Anomaly Detection in Time Series: A Comprehensive Evaluation

This is the supporting website for the paper “Anomaly Detection in Time Series: A Comprehensive Evaluation”. On this website, we provide the implementations of all algorithms, links to the used datasets, additional algorithm and dataset metadata, as well as further insights from our results that did not make it into the paper.

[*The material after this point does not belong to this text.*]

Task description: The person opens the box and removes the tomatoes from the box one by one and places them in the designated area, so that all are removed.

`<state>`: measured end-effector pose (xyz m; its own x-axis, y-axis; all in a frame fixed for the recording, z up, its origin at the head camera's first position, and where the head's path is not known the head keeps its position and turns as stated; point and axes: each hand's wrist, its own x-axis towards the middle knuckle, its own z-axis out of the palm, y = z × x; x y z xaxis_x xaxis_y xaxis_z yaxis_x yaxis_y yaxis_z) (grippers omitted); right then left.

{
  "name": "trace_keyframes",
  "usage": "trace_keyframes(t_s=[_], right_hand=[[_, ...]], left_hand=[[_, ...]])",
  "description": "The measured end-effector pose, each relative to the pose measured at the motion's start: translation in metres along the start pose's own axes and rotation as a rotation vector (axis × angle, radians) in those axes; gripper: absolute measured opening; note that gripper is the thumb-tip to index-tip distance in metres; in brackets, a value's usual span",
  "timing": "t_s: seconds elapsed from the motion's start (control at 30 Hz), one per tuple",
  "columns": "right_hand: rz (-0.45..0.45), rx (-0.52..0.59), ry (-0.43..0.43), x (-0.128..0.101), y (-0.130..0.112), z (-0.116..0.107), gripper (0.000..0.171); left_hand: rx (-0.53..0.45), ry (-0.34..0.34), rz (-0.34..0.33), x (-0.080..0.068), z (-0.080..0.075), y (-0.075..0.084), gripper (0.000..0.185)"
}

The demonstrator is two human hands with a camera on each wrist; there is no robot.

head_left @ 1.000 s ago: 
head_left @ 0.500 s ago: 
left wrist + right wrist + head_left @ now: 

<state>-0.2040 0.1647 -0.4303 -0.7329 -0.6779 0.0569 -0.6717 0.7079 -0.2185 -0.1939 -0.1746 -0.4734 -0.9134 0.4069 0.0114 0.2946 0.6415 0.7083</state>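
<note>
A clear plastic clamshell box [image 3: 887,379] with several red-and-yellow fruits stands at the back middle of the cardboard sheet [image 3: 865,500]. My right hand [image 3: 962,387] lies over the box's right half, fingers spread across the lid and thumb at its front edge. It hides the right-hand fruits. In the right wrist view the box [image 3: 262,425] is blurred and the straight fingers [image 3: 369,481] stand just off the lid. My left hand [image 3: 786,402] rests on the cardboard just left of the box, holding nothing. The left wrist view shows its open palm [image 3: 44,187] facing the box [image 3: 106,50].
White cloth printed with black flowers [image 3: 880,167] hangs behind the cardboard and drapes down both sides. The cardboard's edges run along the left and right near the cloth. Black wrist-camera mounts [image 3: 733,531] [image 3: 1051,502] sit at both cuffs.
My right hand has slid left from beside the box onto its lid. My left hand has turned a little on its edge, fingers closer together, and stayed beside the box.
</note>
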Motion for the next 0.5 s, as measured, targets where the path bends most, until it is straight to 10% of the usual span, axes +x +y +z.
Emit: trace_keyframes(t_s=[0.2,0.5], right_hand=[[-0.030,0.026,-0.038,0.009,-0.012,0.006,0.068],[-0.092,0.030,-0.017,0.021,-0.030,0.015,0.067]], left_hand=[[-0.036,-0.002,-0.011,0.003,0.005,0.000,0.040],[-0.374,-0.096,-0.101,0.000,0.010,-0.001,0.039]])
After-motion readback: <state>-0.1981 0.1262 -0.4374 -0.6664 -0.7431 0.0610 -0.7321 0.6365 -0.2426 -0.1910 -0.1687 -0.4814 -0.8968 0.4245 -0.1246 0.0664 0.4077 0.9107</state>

If you use our artifacts, please consider citing our paper.

Reference

If you use our evaluation results or our benchmark datasets and algorithms, please cite our evaluation paper:

Sebastian Schmidl, Phillip Wenig, and Thorsten Papenbrock. Anomaly Detection in Time Series: A Comprehensive Evaluation. PVLDB, 15(9): 1779 - 1797, 2022. doi:10.14778/3538598.3538602

If you use the TimeEval toolkit or any of its related software artifacts in your project or research, please cite our demonstration paper:

Phillip Wenig, Sebastian Schmidl, and Thorsten Papenbrock. TimeEval: A Benchmarking Toolkit for Time Series Anomaly Detection Algorithms. PVLDB, 15(12): 3678 - 3681, 2022. doi:10.14778/3554821.3554873

You can use the following BibTeX entries:

@article{SchmidlEtAl2022Anomaly,
  title = {Anomaly Detection in Time Series: A Comprehensive Evaluation},
  author = {Schmidl, Sebastian and Wenig, Phillip and Papenbrock, Thorsten},
  date = {2022},
  journaltitle = {Proceedings of the VLDB Endowment (PVLDB)},
  volume = {15},
  number = {9},
  pages = {1779--1797},
  doi = {10.14778/3538598.3538602}
}
@article{WenigEtAl2022TimeEval,
  title = {TimeEval: A Benchmarking Toolkit for Time Series Anomaly Detection Algorithms},
  author = {Wenig, Phillip and Schmidl, Sebastian and Papenbrock, Thorsten},
  date = {2022},
  journaltitle = {Proceedings of the VLDB Endowment (PVLDB)},
  volume = {15},
  number = {12},
  pages = {3678--3681},
  doi = {10.14778/3554821.3554873}
}

Motivation

Detecting anomalous subsequences in time series data is an important task in areas ranging from manufacturing processes over finance applications to health care monitoring. An anomaly can indicate important events, such as production faults, delivery bottlenecks, system defects, or heart flicker, and is therefore of central interest. The different anomaly types, pattern models, and time series properties led to the development of a multitude of different anomaly detection algorithms, about which various surveys exist ¹ ² ³ ⁴ ⁵ ⁶ ⁷ ⁸ ⁹. In total, we collected 158 publications about anomaly detection algorithms for time series datasets. Many of them follow very similar detection approaches, but the general variety of approaches is remarkably high, ranging from simple outlier detection over statistical analysis, signal processing, and data mining to deep learning approaches. Because all of these approaches exhibit individual strengths and weaknesses, selecting a suitable algorithm for a given anomaly detection task is extremely difficult.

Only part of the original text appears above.